Problem details
Provide the data again in its entirety, exactly as given.

Data block
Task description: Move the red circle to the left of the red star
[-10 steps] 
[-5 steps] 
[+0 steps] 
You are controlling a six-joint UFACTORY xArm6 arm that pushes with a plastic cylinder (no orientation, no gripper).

Written response
Task description: Move the red circle to the left of the red star
[-10 steps] 
[-5 steps] 
[+0 steps] 
You are controlling a six-joint UFACTORY xArm6 arm that pushes with a plastic cylinder (no orientation, no gripper).

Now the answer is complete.